— ACTIVITY —
A faithful copy of the data below is required, leaving out every picture.

BEGIN GIVEN MATERIAL

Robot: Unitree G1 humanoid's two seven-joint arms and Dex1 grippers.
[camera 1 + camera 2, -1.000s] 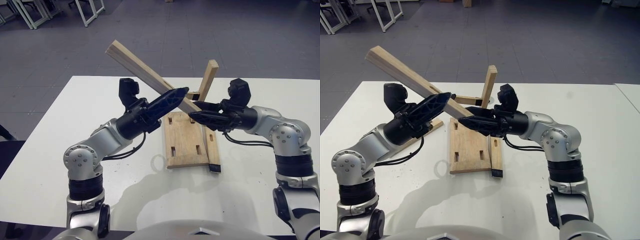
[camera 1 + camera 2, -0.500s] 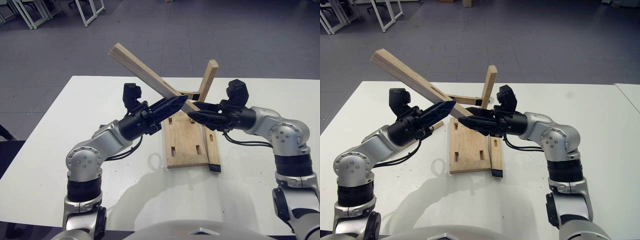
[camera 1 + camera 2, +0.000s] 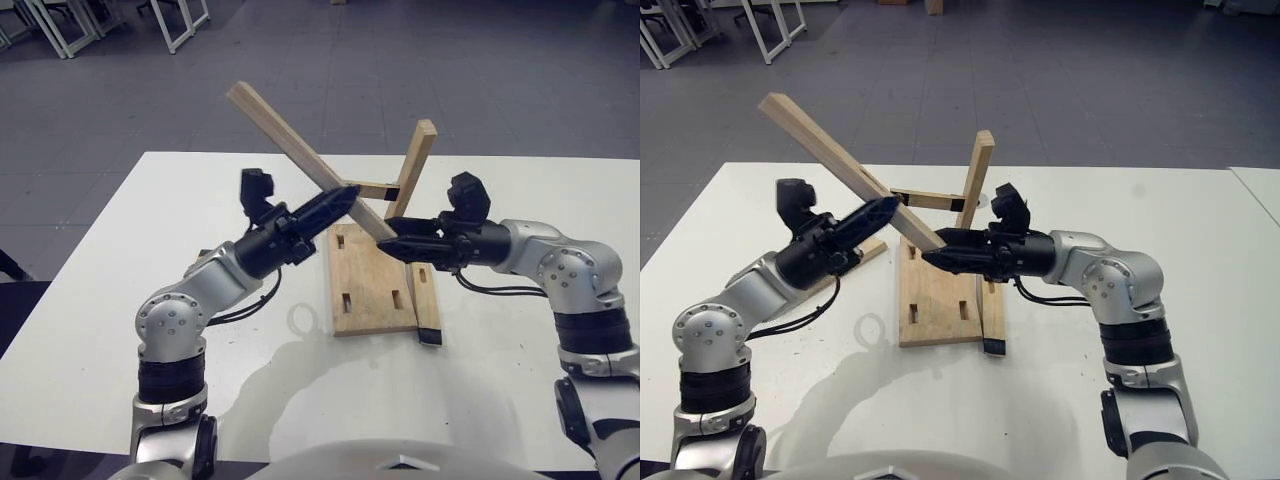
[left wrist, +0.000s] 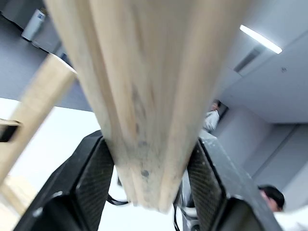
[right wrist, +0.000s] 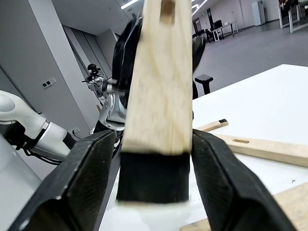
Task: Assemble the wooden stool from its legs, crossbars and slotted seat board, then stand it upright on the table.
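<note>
Two claws were on one leg (image 3: 285,139). Over the last second the right claw (image 3: 392,245) dropped and closed on its capped low end. The left claw (image 3: 345,195) gripped mid-length and tipped the leg steeper. Probably lining it up for the seat board (image 3: 365,282) right beneath both. An upright leg (image 3: 418,160) crowded in just behind the right claw; open surface (image 3: 110,290) lay outboard of the left claw.

A pale wooden leg (image 4: 144,96) runs straight away from the camera, its grain and a small dark knot plain to see. The left gripper (image 4: 151,192) clamps it, one black textured finger (image 4: 89,185) pressed against each side (no gap on either). Beyond the gripper a second wooden bar (image 4: 36,110) stands tilted, with something dark touching its lower part, too cropped to identify. Under it lies the white table (image 4: 62,130). A strip light (image 4: 260,39) glows on the ceiling.
</note>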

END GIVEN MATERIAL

— EXPECTED ANSWER —
Robot: Unitree G1 humanoid's two seven-joint arms and Dex1 grippers.
[camera 1 + camera 2, -1.000s] 
[camera 1 + camera 2, -0.500s] 
[camera 1 + camera 2, +0.000s] 
[left wrist, +0.000s] 
[right wrist, +0.000s] 
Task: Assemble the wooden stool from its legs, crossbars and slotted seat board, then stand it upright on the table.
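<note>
Two claws were on one leg (image 3: 285,139). Over the last second the right claw (image 3: 392,245) dropped and closed on its capped low end. The left claw (image 3: 345,195) gripped mid-length and tipped the leg steeper. Probably lining it up for the seat board (image 3: 365,282) right beneath both. An upright leg (image 3: 418,160) crowded in just behind the right claw; open surface (image 3: 110,290) lay outboard of the left claw.

A pale wooden leg (image 4: 144,96) runs straight away from the camera, its grain and a small dark knot plain to see. The left gripper (image 4: 151,192) clamps it, one black textured finger (image 4: 89,185) pressed against each side (no gap on either). Beyond the gripper a second wooden bar (image 4: 36,110) stands tilted, with something dark touching its lower part, too cropped to identify. Under it lies the white table (image 4: 62,130). A strip light (image 4: 260,39) glows on the ceiling.
</note>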

Nothing else belongs in this output.